Initial action for Dict action space

Lars_Simon_Zehnder · July 22, 2021, 9:23pm

Hi folks,

I have the following action space in my gym environment :

action_space = {
            "trade": Discrete(3),            
            "stop": Box(low=0.0, high=np.inf, shape=(1,), dtype=np.float32),
        }
self.action_space = Dict(action_space)

Executing my code gives me an error of the following form:

...
  File "/home/simon/git-projects/learning/.venv/lib/python3.9/site-packages/ray/rllib/utils/debug.py", line 38, in _summarize
    obj.shape, obj.dtype, _summarize(obj[0])))
IndexError: too many indices for array: array is 0-dimensional, but 1 were indexed

I debugged my code and found that my episode data (more precisely: actions therein) contains at the first position obj[0] a different sized array, namely array(0, dtype=object). Here is an example:

array([array(0, dtype=object), array([nan,  0.]), array([nan,  0.]),
       array([nan,  0.]), array([ 1.08566999, -1.        ]),
       array([nan,  0.]), array([nan,  0.]), array([nan,  0.]),
       array([nan,  0.]), array([nan,  0.]), array([nan,  0.]),
       array([nan,  0.]), array([nan,  0.]), array([nan,  0.]),
       array([nan,  0.]), array([nan,  0.]), array([nan,  0.]),
       array([nan,  0.]), array([nan,  0.]), array([nan,  0.]),

It appears that only the first action looks different and makes problems. I guess this is the intial action and it is somehow defined in the rllib source code (I think it is here). However, when I use the same code as linked in the last sentence, I get:

[0.05556222 1.        ]

which appears fine to me.

So, I wonder, where does this first action come from and what do I have to change to make my code run again? Maybe @sven1977 or @mannyv know more

Any help welcome and thanks for your time (and the fish)

mannyv · July 23, 2021, 1:06pm

Hi @Lars_Simon_Zehnder,

rollout.py is used to generate rollouts on a policy it does not do any training so I don’t think this is where you problem lies, unless I misunderstand your question.

The first place I would look, and maybe you already have is in the reset function of your environment. This is where the first observation will come from.
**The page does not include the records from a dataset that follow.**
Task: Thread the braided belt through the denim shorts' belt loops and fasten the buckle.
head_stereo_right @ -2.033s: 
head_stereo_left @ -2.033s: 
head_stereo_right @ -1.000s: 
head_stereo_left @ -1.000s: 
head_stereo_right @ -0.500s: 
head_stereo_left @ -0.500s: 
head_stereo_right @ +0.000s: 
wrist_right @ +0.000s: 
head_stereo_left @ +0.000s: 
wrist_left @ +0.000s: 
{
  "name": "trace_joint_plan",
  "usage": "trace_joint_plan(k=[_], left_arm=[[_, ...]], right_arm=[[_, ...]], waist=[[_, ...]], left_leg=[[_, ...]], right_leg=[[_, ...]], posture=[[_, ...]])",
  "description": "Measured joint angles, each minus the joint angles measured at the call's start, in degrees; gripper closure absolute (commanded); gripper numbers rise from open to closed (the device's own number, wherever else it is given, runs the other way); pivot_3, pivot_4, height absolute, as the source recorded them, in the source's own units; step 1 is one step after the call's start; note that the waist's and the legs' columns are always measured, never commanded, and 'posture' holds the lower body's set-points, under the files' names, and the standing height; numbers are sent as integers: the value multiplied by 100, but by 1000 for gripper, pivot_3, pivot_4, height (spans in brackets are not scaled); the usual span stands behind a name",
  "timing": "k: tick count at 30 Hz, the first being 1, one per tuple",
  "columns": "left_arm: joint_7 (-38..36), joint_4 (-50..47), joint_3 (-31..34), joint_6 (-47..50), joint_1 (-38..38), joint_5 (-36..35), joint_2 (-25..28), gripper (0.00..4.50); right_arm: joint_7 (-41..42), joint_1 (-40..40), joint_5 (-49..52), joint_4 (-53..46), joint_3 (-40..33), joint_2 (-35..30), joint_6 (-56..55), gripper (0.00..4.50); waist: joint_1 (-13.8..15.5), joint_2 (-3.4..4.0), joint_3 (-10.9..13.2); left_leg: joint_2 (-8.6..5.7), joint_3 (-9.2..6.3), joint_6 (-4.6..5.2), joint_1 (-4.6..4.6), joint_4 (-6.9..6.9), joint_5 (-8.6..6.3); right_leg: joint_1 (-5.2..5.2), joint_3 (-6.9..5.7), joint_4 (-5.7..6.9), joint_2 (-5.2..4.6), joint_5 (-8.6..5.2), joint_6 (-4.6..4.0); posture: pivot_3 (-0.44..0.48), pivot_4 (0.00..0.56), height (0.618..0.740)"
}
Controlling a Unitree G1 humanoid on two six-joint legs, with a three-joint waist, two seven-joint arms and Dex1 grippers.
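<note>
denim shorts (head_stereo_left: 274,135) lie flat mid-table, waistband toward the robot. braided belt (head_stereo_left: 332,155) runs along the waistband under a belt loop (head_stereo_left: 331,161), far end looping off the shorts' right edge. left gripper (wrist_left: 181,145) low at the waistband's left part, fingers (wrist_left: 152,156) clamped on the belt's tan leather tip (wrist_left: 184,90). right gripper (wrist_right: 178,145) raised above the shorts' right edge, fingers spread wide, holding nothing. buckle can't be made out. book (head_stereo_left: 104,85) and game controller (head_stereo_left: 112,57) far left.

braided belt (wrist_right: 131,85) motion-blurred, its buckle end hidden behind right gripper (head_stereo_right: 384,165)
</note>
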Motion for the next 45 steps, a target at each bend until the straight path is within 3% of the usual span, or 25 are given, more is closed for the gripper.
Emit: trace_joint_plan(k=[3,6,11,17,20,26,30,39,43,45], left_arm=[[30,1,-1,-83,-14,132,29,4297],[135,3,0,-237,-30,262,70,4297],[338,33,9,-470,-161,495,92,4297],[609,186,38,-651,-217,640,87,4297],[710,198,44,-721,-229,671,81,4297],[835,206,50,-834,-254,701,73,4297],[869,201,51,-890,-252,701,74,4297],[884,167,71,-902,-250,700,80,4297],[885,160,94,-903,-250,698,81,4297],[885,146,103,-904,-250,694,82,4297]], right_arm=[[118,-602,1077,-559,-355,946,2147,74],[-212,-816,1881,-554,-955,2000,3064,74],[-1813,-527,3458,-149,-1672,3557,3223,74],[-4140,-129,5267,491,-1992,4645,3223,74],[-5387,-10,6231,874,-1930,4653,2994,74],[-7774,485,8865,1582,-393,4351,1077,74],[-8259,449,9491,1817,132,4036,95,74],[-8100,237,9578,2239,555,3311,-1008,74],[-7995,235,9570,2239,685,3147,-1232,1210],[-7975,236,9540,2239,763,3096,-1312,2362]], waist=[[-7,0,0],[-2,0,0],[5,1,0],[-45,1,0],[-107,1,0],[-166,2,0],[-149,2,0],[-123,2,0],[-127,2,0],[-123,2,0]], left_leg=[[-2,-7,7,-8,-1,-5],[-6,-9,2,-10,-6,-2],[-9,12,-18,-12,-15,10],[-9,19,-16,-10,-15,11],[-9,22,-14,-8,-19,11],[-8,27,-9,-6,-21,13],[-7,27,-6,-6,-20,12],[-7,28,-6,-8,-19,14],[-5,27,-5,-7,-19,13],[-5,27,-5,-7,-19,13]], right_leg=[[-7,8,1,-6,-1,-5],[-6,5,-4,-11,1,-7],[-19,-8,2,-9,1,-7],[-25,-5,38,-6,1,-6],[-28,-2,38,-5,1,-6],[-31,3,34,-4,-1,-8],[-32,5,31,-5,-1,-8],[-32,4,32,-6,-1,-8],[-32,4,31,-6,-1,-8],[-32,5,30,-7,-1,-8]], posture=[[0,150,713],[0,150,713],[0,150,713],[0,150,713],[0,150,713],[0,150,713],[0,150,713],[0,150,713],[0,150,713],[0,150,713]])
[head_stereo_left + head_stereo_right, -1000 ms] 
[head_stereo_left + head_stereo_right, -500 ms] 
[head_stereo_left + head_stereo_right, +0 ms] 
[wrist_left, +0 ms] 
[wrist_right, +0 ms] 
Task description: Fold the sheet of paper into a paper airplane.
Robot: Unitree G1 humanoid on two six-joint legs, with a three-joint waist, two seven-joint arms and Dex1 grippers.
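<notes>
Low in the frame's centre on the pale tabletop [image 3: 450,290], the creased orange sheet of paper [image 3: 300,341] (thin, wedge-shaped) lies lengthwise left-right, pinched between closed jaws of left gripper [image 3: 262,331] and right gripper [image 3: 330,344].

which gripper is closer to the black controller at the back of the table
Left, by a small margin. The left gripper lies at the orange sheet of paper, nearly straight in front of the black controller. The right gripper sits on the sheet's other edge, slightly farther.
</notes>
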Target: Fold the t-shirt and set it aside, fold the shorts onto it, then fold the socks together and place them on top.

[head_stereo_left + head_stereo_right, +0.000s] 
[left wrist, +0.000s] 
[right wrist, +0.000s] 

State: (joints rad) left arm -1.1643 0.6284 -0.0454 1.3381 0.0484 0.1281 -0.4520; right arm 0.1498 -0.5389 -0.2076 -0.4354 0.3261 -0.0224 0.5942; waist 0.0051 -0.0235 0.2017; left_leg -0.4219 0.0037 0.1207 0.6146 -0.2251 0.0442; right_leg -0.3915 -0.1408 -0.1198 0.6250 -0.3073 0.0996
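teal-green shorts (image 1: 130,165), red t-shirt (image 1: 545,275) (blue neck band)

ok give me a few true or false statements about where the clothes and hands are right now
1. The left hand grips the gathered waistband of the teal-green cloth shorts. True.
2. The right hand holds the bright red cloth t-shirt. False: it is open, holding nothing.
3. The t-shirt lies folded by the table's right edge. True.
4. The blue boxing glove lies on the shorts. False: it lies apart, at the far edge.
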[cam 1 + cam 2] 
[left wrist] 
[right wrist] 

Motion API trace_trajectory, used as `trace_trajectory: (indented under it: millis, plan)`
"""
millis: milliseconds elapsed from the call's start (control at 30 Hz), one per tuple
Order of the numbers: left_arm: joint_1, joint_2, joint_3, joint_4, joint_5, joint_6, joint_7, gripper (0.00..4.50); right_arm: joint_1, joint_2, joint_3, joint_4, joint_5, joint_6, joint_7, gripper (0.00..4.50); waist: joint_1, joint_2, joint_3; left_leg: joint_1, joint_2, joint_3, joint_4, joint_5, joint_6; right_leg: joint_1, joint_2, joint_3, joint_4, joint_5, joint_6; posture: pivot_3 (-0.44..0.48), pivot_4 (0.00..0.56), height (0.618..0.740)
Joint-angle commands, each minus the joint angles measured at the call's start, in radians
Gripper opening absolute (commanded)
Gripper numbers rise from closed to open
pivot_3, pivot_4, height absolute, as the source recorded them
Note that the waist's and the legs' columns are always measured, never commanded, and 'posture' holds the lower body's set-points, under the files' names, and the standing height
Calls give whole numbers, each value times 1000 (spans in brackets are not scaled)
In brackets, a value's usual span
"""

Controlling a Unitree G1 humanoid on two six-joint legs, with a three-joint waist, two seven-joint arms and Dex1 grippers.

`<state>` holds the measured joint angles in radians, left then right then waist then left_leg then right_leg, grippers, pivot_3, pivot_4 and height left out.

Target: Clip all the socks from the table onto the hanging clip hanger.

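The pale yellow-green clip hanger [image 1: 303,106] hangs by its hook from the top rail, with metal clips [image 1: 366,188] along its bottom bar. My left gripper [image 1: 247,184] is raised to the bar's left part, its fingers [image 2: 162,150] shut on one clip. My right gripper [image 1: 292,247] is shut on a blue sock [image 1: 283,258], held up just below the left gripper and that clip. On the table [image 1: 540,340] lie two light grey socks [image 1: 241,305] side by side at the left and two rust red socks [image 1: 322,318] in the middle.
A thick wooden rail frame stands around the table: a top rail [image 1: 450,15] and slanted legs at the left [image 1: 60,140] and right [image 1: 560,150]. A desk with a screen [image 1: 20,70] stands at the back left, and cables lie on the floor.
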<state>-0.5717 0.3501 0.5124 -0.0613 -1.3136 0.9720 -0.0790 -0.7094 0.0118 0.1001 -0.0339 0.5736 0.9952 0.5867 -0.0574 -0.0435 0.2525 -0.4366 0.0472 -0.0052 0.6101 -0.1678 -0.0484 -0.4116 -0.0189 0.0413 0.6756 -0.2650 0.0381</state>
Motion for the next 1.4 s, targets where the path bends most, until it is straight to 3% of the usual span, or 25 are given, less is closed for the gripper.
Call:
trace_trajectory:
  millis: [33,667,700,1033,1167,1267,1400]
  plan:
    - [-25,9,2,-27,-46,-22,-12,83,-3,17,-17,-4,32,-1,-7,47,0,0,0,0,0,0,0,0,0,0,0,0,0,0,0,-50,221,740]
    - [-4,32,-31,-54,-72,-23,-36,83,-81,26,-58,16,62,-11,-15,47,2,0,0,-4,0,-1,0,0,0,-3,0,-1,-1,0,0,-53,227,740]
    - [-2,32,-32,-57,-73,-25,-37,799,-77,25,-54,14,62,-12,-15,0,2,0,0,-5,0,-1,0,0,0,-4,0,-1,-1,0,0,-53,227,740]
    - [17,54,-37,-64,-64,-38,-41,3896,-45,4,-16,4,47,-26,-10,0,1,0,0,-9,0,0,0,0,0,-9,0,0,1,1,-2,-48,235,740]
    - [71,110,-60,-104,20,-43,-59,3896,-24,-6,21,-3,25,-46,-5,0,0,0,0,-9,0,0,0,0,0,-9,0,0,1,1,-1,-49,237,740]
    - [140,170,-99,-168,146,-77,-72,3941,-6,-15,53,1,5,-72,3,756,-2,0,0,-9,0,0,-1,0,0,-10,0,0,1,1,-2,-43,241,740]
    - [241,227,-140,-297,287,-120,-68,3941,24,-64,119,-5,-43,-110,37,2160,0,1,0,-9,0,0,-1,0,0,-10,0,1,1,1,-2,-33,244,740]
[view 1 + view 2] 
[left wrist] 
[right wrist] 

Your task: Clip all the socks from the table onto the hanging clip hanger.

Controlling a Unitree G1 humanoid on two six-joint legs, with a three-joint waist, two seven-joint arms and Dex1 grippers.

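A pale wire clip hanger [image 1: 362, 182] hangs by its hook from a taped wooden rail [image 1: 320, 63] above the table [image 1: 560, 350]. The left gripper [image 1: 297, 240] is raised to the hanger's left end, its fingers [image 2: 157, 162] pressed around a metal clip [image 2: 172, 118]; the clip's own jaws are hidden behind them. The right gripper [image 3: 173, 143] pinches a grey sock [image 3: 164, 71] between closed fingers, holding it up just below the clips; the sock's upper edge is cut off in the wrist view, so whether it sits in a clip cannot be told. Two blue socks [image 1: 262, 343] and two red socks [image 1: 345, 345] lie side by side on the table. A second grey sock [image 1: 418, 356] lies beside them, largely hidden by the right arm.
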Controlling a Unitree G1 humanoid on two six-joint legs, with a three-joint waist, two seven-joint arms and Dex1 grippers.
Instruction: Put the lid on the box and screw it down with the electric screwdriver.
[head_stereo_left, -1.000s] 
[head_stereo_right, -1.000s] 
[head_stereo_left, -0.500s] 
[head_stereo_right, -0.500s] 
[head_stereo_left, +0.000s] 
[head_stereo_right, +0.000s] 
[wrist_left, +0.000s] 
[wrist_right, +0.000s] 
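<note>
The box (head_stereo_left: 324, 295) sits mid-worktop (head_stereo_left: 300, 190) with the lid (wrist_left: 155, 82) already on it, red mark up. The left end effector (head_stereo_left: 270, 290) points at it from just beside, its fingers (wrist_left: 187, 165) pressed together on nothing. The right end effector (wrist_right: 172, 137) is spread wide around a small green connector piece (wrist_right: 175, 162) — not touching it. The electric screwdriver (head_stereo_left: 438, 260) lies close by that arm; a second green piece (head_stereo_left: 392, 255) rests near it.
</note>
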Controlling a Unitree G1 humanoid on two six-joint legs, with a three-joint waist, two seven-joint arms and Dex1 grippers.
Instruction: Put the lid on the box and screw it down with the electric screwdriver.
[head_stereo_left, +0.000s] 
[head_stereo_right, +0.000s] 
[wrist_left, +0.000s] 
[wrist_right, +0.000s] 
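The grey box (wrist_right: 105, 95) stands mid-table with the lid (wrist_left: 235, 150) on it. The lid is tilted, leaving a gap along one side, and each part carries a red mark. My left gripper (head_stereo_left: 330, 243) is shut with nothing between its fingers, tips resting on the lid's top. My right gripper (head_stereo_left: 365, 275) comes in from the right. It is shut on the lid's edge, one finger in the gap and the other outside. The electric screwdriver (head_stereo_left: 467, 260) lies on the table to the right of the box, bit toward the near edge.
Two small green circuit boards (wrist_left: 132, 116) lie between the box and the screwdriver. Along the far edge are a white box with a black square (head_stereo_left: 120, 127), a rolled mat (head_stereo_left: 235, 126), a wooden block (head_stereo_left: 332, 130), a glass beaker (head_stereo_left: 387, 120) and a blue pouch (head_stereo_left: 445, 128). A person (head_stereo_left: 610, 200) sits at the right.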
Is it somehow returning something different for the observation then step is?

If I were you I would also be concerned with those nan’s.

Are you handling the combination of Discrete and Continuous actions in a special way? I do not remember seeing rllib handle mixed action spaces but in all honesty it could be there and I have not encountered it.

Manny

Lars_Simon_Zehnder · July 23, 2021, 1:49pm

Hi @mannyv ,

thanks for your help again. I also got a little more precise in my question above. The problem in my epsiode data is the actions array with actions from a single episode. And the first of these is different than the others. Exactly this first one makes problems in the postprocessing of an episode. My question is now - what produces this first action and what do I have to change to get as first action a similar array as the others?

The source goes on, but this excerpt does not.